**TASK DIRECTIONS**. Report each line of the entries below that includes "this".

START SUPPLIED MATERIAL

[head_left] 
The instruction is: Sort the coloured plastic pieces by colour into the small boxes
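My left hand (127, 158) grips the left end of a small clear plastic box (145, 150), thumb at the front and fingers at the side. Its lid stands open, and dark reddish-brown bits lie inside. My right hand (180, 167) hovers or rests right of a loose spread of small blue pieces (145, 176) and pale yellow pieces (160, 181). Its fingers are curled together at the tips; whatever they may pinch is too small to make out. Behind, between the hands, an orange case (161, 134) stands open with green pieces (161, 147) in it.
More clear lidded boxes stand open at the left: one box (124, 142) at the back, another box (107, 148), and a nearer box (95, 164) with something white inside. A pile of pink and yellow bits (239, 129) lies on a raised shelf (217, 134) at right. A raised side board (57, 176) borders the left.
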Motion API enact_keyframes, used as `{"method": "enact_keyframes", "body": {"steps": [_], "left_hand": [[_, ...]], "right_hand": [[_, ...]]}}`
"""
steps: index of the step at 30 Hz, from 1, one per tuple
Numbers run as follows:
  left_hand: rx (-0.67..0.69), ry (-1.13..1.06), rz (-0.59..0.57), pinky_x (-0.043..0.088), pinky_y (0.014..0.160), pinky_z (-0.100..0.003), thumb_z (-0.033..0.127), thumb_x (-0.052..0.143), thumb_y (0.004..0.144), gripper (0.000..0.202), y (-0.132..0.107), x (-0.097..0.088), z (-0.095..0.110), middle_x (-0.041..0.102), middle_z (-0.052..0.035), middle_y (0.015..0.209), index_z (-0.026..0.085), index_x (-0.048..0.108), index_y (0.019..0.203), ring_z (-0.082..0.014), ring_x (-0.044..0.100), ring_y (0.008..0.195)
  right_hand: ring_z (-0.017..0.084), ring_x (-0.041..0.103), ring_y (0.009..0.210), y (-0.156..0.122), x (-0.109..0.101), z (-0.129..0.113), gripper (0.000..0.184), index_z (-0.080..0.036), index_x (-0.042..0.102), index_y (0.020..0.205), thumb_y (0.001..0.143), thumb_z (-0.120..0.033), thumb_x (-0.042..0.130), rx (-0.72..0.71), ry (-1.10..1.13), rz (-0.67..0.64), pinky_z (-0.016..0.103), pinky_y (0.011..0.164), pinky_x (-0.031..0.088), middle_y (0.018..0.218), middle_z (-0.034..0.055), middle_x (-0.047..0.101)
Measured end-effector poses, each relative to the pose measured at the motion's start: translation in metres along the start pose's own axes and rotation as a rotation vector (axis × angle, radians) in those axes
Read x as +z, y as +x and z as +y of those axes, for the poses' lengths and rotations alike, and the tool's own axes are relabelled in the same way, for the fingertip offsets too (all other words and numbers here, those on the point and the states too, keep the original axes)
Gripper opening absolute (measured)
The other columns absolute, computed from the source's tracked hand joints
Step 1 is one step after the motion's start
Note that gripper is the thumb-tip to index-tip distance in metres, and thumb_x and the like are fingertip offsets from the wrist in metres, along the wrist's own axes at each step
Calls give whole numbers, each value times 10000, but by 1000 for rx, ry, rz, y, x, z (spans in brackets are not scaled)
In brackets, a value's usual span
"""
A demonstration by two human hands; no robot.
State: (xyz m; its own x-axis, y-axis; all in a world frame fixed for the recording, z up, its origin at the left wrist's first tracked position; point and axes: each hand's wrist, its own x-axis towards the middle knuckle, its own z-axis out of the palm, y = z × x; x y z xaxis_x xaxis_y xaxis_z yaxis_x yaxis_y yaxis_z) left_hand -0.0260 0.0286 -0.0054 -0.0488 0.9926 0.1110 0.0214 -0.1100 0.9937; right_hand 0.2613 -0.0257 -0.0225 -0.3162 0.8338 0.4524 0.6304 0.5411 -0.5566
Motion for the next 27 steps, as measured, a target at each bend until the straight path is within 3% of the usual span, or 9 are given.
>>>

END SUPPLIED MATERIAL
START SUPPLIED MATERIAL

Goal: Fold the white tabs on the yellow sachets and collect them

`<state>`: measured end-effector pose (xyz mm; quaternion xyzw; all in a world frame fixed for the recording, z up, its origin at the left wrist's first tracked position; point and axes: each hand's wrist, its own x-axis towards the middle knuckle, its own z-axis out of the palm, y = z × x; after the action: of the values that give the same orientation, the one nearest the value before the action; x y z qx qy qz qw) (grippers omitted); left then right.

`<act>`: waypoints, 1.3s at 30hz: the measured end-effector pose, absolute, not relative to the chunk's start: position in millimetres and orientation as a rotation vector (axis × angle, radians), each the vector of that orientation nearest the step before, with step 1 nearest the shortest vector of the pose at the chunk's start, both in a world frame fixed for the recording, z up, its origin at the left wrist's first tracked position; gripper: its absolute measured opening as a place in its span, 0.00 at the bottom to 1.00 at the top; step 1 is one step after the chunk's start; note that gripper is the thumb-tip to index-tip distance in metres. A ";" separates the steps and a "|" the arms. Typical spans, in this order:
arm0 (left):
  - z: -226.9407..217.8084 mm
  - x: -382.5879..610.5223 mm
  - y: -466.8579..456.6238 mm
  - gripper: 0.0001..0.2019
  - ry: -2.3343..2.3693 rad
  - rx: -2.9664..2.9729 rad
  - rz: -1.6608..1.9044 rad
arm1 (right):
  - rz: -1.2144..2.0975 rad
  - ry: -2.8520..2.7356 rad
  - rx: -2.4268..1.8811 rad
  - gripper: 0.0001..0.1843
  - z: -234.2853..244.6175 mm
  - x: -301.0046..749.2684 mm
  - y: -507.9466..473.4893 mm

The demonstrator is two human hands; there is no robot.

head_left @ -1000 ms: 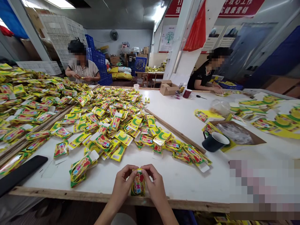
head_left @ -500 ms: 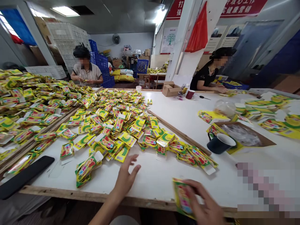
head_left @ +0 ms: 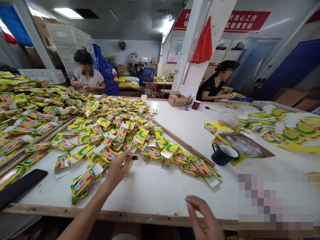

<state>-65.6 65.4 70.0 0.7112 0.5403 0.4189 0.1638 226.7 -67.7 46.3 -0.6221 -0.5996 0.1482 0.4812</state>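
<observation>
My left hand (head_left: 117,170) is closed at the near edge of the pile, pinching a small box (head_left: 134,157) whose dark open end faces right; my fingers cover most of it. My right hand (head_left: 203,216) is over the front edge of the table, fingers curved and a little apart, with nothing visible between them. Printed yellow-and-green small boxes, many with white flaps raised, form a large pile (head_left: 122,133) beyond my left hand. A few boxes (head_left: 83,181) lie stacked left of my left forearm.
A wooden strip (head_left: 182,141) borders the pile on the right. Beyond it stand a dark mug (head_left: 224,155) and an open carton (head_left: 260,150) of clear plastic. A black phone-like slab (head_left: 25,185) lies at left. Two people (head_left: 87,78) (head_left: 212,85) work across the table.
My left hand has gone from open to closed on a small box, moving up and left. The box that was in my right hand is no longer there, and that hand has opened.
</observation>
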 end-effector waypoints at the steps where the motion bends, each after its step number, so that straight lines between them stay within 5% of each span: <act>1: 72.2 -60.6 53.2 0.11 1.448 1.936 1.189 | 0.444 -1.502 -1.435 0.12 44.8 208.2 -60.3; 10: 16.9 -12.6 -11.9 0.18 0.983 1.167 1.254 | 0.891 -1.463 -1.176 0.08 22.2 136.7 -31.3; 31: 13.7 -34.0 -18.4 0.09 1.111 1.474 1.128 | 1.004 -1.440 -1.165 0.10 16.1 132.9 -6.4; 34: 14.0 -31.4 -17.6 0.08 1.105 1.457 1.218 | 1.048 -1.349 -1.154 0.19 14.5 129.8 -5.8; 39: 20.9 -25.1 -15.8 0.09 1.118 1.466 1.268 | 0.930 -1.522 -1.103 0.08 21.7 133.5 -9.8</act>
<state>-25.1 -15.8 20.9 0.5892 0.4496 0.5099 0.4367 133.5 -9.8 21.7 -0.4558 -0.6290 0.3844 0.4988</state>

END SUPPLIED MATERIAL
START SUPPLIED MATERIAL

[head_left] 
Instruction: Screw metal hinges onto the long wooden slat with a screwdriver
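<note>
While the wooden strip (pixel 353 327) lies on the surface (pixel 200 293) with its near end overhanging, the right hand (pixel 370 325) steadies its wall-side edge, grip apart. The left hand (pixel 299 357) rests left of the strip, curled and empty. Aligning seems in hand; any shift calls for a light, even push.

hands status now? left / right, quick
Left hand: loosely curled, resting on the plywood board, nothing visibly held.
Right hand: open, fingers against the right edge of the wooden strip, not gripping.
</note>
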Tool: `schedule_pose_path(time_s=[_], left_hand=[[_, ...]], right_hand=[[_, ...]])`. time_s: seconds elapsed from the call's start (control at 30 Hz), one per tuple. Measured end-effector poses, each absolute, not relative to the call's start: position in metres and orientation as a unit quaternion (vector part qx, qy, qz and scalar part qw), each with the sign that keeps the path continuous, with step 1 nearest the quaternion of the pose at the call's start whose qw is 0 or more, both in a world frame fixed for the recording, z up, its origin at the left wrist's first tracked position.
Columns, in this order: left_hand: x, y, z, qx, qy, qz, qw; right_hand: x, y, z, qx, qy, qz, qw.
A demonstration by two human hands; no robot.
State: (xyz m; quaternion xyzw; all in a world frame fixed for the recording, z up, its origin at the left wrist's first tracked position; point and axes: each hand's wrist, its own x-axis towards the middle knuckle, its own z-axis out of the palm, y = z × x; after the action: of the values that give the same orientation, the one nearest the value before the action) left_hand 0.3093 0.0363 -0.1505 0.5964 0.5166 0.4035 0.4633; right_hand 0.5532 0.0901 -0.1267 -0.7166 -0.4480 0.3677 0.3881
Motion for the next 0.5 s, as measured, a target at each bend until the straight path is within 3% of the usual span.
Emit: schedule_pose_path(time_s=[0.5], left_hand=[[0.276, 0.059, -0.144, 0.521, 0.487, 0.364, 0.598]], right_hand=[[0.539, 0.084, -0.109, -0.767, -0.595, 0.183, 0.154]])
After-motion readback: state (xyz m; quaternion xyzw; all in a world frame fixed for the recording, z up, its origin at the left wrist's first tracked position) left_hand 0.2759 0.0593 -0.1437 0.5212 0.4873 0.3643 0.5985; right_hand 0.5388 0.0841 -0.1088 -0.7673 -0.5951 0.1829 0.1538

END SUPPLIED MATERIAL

**SOLVED EXERCISE**.
`<act>`: waypoints, 1.3s at 30hz: the measured end-effector pose, absolute, not relative to the chunk's start: position in millimetres and orientation as a rotation vector (axis × angle, radians), each the vector of that orientation nearest the step before, with step 1 nearest the shortest vector of the pose at the chunk's start, both in a world frame fixed for the recording, z up, its origin at the left wrist's first tracked position; gripper: its absolute measured opening as a place in its span, 0.00 at the bottom to 1.00 at the top; step 1 is one step after the chunk's start; note that gripper is the thumb-tip to index-tip distance in metres. A ";" separates the steps and a "|" the arms. Typical spans, in this order:
Columns, in this order: left_hand: x, y, z, qx, qy, qz, qw; right_hand: x, y, z, qx, qy, qz, qw.

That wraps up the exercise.